Okay, I may have stolen and politically corrected that first paragraph from the War of the Worlds but it seems that here in the 21st century we are not just aware of such intelligences - but creating more to do our jobs for us (stopping short of actually employing Martians).

Three or four years after a I wrote my first column on robot journalism it seems the predictions have all come true and journalism is being regularly produced by not so much robots with swivelling head and hands but algorithms.

These initiatives, designed to take the legwork out at data-gathering rather than produce nuanced articles of journalistic excellence, has become very real - and much like the Luddites of 19th century Lancashire (see, history) here in the newsroom we don’t quite know what to make of these advances.

Instead of smashing everything in sight (it won’t work with a computer programme) we are embracing something that inevitably by definition could replace us -because secretly we know it never will.

There may be less of us journalists as money leaches out of the industry in favour of the dictator duopoly of Facebook and Google but as the fake news industry grows people want media to trust - and at the end of the day local media is working to be that albeit in straightened circumstances and without the advantage of licence fee funding.

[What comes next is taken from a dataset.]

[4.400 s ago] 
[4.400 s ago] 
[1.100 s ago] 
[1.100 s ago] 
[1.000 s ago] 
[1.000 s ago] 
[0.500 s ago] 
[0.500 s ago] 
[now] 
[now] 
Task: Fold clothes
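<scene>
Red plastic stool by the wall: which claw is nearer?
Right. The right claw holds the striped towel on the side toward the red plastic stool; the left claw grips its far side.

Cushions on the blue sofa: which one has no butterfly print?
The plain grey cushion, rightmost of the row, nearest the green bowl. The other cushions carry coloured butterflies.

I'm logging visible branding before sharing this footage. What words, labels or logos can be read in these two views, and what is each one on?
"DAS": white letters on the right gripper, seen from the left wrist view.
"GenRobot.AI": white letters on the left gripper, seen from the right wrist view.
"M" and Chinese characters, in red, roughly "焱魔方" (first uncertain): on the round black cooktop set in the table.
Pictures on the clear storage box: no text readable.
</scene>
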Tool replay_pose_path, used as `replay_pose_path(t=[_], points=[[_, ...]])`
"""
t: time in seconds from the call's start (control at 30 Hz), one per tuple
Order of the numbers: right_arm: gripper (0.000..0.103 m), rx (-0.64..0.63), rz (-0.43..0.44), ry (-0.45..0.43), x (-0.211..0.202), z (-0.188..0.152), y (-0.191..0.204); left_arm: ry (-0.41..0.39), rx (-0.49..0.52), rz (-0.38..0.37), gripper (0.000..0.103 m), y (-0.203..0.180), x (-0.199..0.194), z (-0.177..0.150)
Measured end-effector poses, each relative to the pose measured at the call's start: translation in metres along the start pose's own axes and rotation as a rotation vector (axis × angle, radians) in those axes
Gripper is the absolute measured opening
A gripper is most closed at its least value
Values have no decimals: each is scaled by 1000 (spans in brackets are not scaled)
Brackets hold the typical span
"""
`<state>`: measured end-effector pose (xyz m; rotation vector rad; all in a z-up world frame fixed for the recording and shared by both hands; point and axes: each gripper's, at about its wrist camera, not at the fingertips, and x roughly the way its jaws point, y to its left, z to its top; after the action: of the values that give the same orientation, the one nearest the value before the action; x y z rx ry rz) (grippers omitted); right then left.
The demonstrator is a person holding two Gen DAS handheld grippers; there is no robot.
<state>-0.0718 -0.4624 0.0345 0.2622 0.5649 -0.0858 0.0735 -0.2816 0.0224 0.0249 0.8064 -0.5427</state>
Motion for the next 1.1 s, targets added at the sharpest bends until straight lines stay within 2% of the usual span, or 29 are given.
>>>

Adding robots to the war of the words may seem crazy but we’ll take all the help we can get.

Of course, the irony is the use of ‘robots creates more work for us human journalists as algorithms plunder data that we would never be able to spot if we sifted through agendas and reports for a month of Sundays.

Once you have the numbers and basis of the facts, there is much work to be done to make this information applicable to real people and to extract the implications for real lives.

This is what journalists have done for centuries - there’s just more of it and fewer of us.